Marta Markiewicz (born 13 June 1989), better known as Sarsa or Sarsa Markiewicz, is a Polish singer, songwriter, and record producer. She first achieved mainstream attention due to her 2015 single "Naucz mnie" (Teach me), which occupied the number-one position on the Polish singles chart for six consecutive weeks, and was certified diamond by the Polish Society of the Phonographic Industry (ZPAV). Her debut studio album Zapomnij mi was released on 28 August 2015.

Life and career

Early career
Sarsa was born on 13 June 1988 as Marta Markiewicz in Słupsk. She attended the Pomeranian Academy in Słupsk, majoring in art education. Sarsa first broke into the music industry in 2011, while participating in the second season of Must Be the Music. Three years later, she took part in the Polish version of The X Factor.

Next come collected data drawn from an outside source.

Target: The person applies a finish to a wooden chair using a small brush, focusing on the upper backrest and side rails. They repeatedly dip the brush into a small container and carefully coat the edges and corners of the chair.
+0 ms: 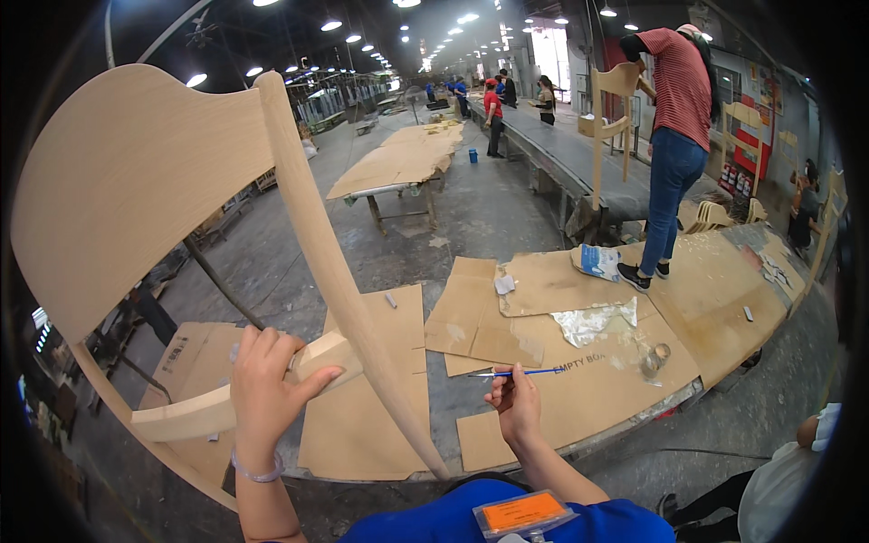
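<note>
A pale unfinished wooden chair frame [312, 204] with a broad curved backrest [145, 181] fills the left side of the view, tilted. My left hand [264, 385] is closed around its curved lower rail [190, 414], close to where the rail meets the round post. Between the pinched fingers of my right hand [518, 405] is a slim blue-handled paintbrush [543, 371], its tip pointing left toward the chair. The brush is apart from the wood. Below my right hand, flattened cardboard [588, 398] covers the worktable.
Right of the brush stands a small jar [654, 364], near crumpled white sheeting [593, 324] and a blue-and-white bag [599, 262]. A person in a striped shirt [674, 90] stands on the table's far end, handling another chair [615, 109]. A conveyor [561, 149] lies beyond.
</note>
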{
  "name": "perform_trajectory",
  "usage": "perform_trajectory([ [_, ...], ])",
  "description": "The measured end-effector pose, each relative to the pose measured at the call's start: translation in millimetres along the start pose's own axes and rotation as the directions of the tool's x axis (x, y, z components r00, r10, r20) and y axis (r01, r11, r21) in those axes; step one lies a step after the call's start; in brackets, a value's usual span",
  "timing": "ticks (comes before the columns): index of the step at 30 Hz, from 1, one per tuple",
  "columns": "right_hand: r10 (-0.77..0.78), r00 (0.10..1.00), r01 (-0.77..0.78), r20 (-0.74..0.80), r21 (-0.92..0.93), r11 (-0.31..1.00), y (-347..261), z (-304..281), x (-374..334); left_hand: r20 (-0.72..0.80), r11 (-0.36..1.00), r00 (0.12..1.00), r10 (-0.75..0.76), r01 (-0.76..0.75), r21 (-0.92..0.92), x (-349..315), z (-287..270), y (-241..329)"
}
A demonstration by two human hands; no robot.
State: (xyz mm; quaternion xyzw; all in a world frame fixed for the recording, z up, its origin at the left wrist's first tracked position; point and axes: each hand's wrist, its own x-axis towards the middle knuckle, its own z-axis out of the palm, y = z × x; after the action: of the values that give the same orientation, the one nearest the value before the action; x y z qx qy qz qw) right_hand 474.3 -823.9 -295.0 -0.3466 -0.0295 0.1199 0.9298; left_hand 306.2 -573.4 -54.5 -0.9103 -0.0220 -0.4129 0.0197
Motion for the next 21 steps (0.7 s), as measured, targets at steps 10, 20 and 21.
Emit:
perform_trajectory([
  [10,0.088,0.995,-0.090,0.035,0.040,0.995,2.3,16.9,38.4,0.009,0.999,0.999,-0.050,0.051,-0.005,11.1,9.9,4.7],
  [20,-0.341,0.870,0.291,0.357,0.186,0.938,-66.5,153.3,84.5,0.040,0.998,0.999,-0.016,0.013,0.064,10.9,-6.2,-10.6],
  [21,-0.372,0.848,0.317,0.378,0.203,0.927,-74.9,168.2,84.0,0.049,0.998,0.999,-0.019,0.016,0.058,9.9,-8.0,-11.1],
])
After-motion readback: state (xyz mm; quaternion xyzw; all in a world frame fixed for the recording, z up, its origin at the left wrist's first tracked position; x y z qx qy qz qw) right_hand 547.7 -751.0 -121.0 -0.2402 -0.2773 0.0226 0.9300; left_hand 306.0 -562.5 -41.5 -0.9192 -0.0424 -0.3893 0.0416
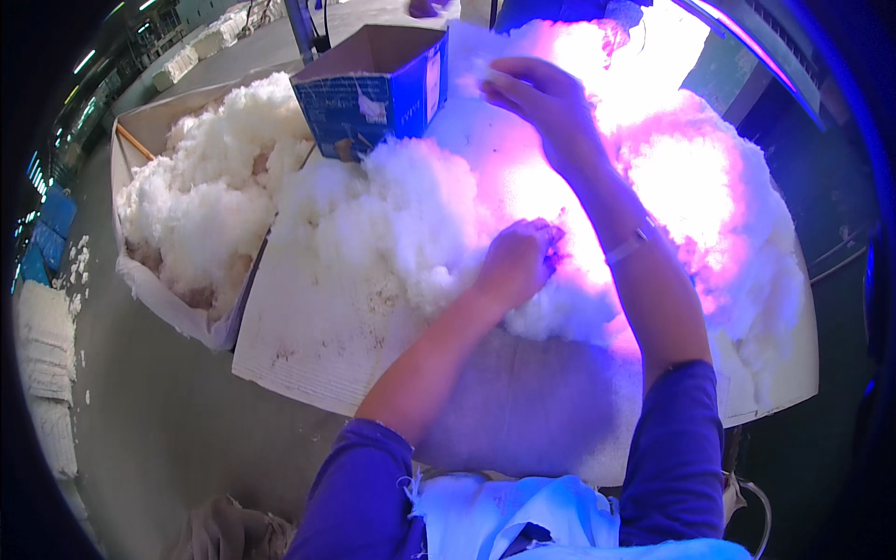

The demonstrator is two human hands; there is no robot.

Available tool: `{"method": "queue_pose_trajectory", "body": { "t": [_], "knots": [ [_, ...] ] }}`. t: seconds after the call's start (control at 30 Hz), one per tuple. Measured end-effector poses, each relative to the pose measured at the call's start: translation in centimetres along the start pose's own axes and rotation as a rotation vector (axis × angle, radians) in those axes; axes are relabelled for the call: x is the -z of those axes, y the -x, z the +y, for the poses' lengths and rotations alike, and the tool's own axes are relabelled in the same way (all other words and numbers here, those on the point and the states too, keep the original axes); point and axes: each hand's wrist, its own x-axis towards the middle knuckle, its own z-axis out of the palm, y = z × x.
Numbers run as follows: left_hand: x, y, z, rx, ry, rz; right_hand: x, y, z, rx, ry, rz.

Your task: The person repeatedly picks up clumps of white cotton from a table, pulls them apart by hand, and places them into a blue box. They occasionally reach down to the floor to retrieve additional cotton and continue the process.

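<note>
Loose white cotton (411,196) lies heaped across a pale tabletop (317,345), glaring pink and violet on its right side. My left hand (521,261) rests at the near side of the heap, its fingers curled down against the fluff. What those fingers hold, if anything, is hidden. Farther off, my right hand (546,98) is raised above the table, fingers bent and pressed together toward the blue cardboard box (359,107). Any bit between its fingertips is too small to name. A light band circles my right wrist.
At the left, a cloth-lined bin (135,247) full of cotton adjoins the table; a wooden stick (135,142) shows at its edge. Stacked white material (47,345) stands at the far left. A person (560,14) is partly visible across the table, near the bright light.
</note>
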Motion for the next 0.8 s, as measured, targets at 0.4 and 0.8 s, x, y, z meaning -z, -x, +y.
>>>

In 2014, she participated in the fifth season of The Voice of Poland. She was originally a member of Team Edyta Górniak, but was later stolen by Team Tomson & Baron. In the quarterfinals, she withdrew from the competition due to health issues.

2015–2016: Breakthrough and Zapomnij mi

After being signed to Universal Music Polska, Sarsa released her debut single "Naucz mnie" (Teach me) on 30 April 2015. The official music video was released two weeks later. The song peaked at number-one on the Polish singles chart and stayed there for six weeks. From 17–18 July, she represented Poland at the Baltic Song Contest, performing "Naucz mnie" and "Indiana". She won the audience award.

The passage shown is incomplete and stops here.